Saturday, January 20, 2007
Poem for the Day
As Aaron noted yesterday, and as I vaguely alluded, we've known one another since undergrad. He and our former teacher, Irene McKinney, are my longest-running poetry friendships. They're people whose advice and editorial suggestions I always listen to, because they're usually right, dammit.
Aaron posted a poem from Six O'Clock Mine Report and I thought I'd post a poem from her most recent book, Vivid Companion. It is, of all her books, my favorite. It's the consciousness, voice and range of interests I've known (and enjoyed) all these years--unbounded, passionate, unvarnished.
Ironweed
Everything resists; there is iron in the roots
and the squared-off stem, silted into its deepest chambers,
and this weed stands on the slope above the dry creekbed
and refuses nearly everything. It refuses a large and showy
flower; it tried that in another life, when it was an orchid.
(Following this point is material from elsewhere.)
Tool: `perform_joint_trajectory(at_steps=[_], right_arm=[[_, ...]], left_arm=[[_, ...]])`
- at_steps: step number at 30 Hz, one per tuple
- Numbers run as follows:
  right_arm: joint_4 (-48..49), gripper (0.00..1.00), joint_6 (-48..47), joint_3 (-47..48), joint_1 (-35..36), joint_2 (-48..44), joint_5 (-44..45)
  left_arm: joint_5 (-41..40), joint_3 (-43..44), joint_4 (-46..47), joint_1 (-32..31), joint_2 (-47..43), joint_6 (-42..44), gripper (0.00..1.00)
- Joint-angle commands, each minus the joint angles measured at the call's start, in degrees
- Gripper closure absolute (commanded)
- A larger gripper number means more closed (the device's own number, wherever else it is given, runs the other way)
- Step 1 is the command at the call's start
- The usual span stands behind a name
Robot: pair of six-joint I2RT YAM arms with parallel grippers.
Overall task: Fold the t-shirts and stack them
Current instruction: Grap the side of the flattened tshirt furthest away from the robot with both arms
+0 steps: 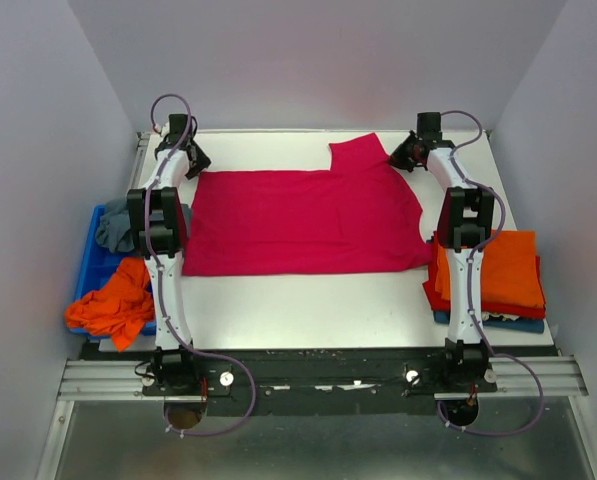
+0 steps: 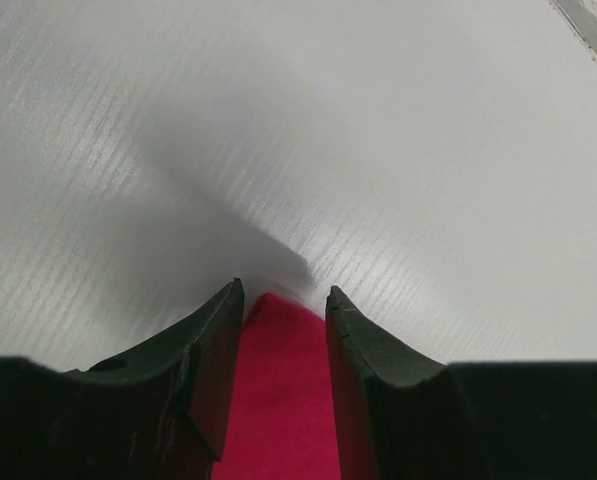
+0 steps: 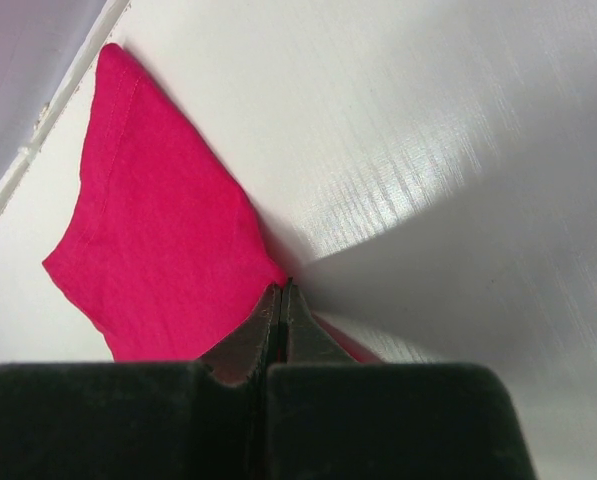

It refuses to be pulled out of the ground without shrieking
like a mandrake, and it refuses to let those drops
of Mary's blood ooze from its stem. In the locust tree
above it, an army of cicadas is drilling holes
in the afternoon. Each of them hoists up a pneumatic drill
between its knees. The females have an ovipositor
like a curved iron thorn; they jackhammer their eggs
into the hide of the tree. Later the damaged branches
will fall off; but they don't care. Whatever lasts
resists until it can't. Do you know what I mean?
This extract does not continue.